SK: Oh yeah, this is a topic near and dear to my heart. When you plan for a DR situation, you make assumptions about the DR situation such as a cyber attack, loss of power, hurricane, or earthquake. You then create your backup and DR plans based on those assumptions. In my case, I never even considered that my backup data stores could be destroyed so easily and I assumed that breaking my airgap for a few days a year was acceptable. Both assumptions were incorrect. I hope my talk will get people thinking about the assumptions they are making in their DR plans.
RF: You mention that word started getting around during the first full day after the encryption occurred, and both volunteers and contractors started flooding onto the scene. You mention that the two system administrators became the bottlenecks in getting work done, and I am guessing you were one of them. How did your management help you?
SK: Yep I was one of the bottlenecks as my roles included Storage, VMware, and Unix administration :). My management helped in several ways:
- acting as a gatekeeper and filtering out all but the most critical questions.
- taking tasks that we needed done such as verifying a service was running, files restored correctly, training users on how to access temporary spaces and making sure the task is completed.
- making sure that whatever we needed or wanted was provided for us such as food, supplies, equipment.
- setting up spaces for the additional people and giving them tasks to work on.
RF: You said that your NAS appliances used for backups had snapshots intact, but the regular backups were useless. Could you explain this? I am guessing that you ran backups every night, so that encrypted data got copied to the NAS. Were snapshots on the NAS appliances automatic, a default, or something that you had set up?
SK: The database backups were on the NAS storage file systems which were snapshotted. The VM backups were on NAS storage file systems which were not snapshotted because we did not have enough capacity to snapshot the VM backup storage.
RF: Because most of the district's staff were using Macs, and lots of your services ran on Linux or were hosted, some people were not affected by the attack. In fact, they were wondering what the fuss was about. How did you deal with getting through to these folks, as well as other people who were confused by your progress reports, as services came back online?
SK: Fortunately, I did not have to deal with this. My management took care of it.

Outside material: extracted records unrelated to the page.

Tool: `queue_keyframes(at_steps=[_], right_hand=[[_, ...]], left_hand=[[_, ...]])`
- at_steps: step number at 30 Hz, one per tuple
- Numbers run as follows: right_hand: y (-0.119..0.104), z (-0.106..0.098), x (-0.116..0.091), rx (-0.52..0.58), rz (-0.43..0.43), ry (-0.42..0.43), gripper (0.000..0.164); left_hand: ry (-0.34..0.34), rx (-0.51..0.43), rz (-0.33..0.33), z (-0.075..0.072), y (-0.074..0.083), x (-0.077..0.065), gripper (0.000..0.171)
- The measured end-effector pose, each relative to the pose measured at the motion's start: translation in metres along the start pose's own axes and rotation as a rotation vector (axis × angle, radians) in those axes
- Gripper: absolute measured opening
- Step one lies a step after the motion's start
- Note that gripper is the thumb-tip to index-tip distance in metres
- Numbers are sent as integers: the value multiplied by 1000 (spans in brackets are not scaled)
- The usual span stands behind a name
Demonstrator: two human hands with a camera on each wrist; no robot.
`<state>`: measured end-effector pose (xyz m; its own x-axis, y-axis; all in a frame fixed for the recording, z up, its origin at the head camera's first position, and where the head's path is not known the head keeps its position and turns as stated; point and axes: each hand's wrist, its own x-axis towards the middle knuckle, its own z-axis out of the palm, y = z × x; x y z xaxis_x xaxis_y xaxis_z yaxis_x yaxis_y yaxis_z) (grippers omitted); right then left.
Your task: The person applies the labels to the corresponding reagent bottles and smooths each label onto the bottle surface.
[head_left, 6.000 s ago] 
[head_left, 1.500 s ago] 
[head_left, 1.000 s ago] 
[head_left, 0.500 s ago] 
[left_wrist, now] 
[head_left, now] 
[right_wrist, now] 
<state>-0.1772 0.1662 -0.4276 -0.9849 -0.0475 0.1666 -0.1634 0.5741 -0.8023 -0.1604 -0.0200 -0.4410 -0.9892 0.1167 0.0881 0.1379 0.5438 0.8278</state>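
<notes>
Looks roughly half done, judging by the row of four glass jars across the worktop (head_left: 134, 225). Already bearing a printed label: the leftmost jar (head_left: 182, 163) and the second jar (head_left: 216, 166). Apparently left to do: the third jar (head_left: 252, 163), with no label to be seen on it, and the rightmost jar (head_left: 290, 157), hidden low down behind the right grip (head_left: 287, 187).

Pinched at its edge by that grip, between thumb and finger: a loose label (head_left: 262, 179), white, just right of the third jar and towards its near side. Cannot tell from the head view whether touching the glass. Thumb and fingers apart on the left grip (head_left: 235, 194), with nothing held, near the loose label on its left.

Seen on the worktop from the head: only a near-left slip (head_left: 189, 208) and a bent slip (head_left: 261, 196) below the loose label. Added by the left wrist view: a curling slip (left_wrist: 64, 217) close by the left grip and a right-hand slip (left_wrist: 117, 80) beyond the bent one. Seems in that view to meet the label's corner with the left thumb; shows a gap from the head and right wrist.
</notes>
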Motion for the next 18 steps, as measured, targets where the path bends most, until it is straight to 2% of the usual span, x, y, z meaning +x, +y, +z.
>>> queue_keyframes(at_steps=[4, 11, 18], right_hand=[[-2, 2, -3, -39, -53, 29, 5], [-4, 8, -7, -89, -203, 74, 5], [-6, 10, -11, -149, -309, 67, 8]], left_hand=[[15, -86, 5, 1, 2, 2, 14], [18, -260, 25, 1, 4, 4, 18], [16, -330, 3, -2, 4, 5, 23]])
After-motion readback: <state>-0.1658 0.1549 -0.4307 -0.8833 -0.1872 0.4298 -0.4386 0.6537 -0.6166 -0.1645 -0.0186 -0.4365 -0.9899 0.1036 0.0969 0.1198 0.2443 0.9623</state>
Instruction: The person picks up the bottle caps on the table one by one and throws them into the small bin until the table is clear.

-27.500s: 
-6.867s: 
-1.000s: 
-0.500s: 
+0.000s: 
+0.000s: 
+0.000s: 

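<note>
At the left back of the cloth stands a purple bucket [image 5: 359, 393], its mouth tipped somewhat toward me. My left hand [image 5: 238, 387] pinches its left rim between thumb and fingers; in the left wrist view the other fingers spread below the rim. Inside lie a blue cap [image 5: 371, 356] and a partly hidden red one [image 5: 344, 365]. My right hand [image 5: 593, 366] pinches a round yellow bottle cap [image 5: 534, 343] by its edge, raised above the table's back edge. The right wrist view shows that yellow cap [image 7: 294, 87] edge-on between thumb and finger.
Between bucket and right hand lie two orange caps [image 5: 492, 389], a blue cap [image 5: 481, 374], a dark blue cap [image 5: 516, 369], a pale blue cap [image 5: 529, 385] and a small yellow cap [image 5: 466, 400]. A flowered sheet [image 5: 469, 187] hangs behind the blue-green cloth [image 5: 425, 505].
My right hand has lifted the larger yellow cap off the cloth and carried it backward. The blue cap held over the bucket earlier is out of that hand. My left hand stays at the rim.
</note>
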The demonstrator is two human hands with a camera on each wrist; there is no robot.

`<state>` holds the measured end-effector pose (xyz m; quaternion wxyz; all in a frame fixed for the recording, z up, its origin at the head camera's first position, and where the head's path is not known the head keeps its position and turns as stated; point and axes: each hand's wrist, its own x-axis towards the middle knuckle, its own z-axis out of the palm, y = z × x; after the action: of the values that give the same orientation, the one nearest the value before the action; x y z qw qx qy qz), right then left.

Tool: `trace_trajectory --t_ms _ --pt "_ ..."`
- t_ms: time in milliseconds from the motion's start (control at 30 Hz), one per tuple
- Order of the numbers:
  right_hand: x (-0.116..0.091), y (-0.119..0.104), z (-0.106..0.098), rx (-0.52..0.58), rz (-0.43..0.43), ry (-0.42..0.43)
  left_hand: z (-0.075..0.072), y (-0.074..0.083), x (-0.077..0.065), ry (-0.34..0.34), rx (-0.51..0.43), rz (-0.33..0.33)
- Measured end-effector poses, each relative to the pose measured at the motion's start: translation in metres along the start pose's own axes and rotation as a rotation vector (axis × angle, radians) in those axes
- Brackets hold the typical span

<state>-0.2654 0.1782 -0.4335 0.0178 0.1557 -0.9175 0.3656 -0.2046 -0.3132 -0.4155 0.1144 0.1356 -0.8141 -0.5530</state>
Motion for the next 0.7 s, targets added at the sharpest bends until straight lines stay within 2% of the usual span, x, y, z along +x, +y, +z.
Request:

I asked our IT director, who said:
"Essentially having a few critical systems hurt that were not used by many people got the message across. Having our Payroll system crunched actually helped here - people got some clarity around the severity of things when we explained that we weren’t immediately sure that they’d get a paycheck at the end of the month … and then later we became sure that they’d get a paycheck, but it might not be correct … and only then did we gain confidence that it would all be correct very, very close to payday."